Takut menyimpan uang di bank, karena bisa dibekukan. Takut nabung untuk anak sekolah, karena dicurigai. Takut menyimpan hasil panen setahun, karena tak ada transaksi bulanan.
Dan lucunya, para penguasa justru pamer program “literasi keuangan”. Disuruh menabung, disuruh cashless, disuruh pakai QRIS, disuruh percaya bank. Tapi begitu rakyat patuh, rekeningnya dijarah atas nama “analisis transaksi mencurigakan”.
Apa ini bukan pengkhianatan pada rakyat?
Satu Langkah Lagi Menuju Bank Run Nasional
Kalau rakyat kehilangan kepercayaan pada bank, yang terjadi hanya satu: bank run.
Dan itu sudah mulai terasa:
Orang-orang mulai menarik uang dan simpan di rumah.
UMKM kecil mulai pakai cash semua.
Kaum tua mulai kembali ke sistem koperasi dan arisan.
Bahkan yang kaya sekalipun, mulai lari ke bank luar negeri.

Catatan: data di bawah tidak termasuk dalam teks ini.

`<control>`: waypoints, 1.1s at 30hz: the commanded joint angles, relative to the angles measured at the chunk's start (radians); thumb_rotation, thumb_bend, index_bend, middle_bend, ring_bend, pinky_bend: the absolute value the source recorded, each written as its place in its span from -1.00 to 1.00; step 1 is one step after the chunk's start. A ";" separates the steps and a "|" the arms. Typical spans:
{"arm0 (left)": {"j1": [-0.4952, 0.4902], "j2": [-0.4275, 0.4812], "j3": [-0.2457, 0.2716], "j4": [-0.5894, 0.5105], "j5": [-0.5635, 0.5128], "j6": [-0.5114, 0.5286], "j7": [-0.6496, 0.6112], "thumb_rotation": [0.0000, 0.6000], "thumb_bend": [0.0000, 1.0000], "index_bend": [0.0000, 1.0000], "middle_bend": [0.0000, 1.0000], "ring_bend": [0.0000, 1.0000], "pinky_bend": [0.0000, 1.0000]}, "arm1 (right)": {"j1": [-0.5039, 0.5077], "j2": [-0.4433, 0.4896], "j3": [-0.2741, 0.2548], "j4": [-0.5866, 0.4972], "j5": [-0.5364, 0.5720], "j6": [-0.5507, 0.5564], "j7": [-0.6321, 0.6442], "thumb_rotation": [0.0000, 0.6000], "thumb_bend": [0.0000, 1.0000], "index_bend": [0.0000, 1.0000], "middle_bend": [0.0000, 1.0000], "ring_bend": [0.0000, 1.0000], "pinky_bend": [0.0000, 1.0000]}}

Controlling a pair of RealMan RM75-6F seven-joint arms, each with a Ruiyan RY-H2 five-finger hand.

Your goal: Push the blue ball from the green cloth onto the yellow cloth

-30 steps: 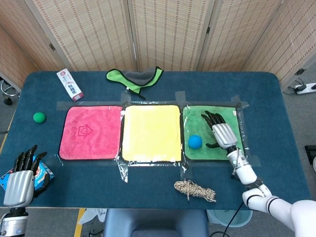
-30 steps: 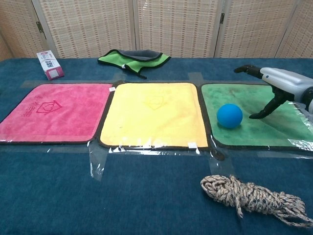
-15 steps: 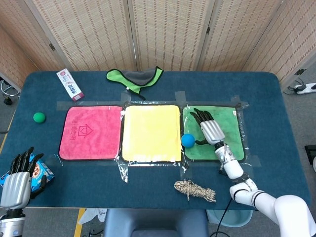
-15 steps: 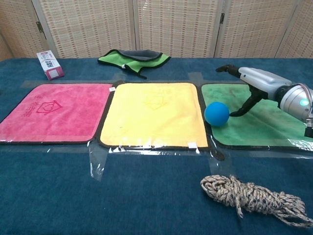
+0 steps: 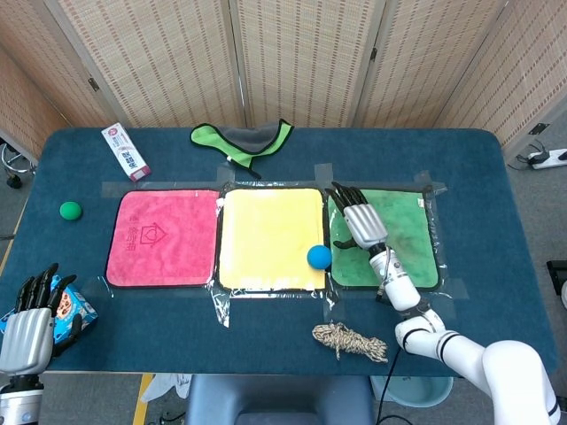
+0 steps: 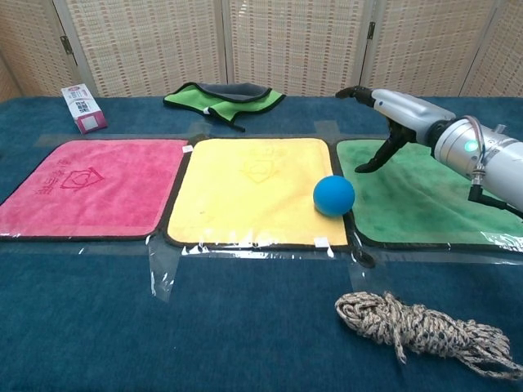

Inilah awal dari krisis yang sebenarnya. Karena krisis yang paling berbahaya bukanlah ketika uang habis, tapi ketika rakyat takut menyimpan uangnya sendiri di negeri sendiri.
Di Mana Wakil Rakyat? Di Mana OJK?
Pertanyaan penting: di mana DPR? Di mana OJK? Di mana BI? Di mana Presiden?
Kenapa semua diam? Kenapa tidak ada yang berdiri membela rakyat kecil?
Mengapa ketika pejabat pajak pamer kekayaan, mereka dilindungi? Tapi ketika rakyat menyimpan uang diam-diam untuk anak dan cucunya, mereka dicurigai?
Mengapa ketika mafia tambang menjarah hutan, negara pura-pura buta? Tapi ketika emak-emak menyimpan hasil arisan, negara tiba-tiba siaga?
Apakah negara ini hanya berani menindas yang lemah, dan tunduk pada yang kuat?
INI BUKAN HANYA ATURAN. INI ADALAH PENGKHIANATAN!
Aturan PPATK bukan soal teknis. Ini soal moral. Soal arah kebijakan negara. Ketika negara mulai ikut campur dalam hak rakyat atas uangnya sendiri, itu bukan demokrasi. Itu diktatur finansial.
Kami punya hak menyimpan uang. Kami punya hak tidak pakai rekening. Kami punya hak menabung tanpa dicurigai.
Kalau negara mulai menyerang hak-hak ini, maka rakyat berhak melawan.
TOLAK! LAWAN! CABUT ATURAN PPATK!
Jika kita diam, besok bukan hanya rekening kita yang dibekukan. Besok, dompet kita akan disita. HP kita akan dipantau. Nafas kita akan diatur. Jangan tunggu sampai semuanya terlambat.
Rakyat harus bicara. Rakyat harus marah. Rakyat harus bersatu.
Karena uang kami bukan milik negara. Uang kami bukan alat negara untuk menindas.
Uang kami adalah hidup kami. Hak kami. Kebebasan kami.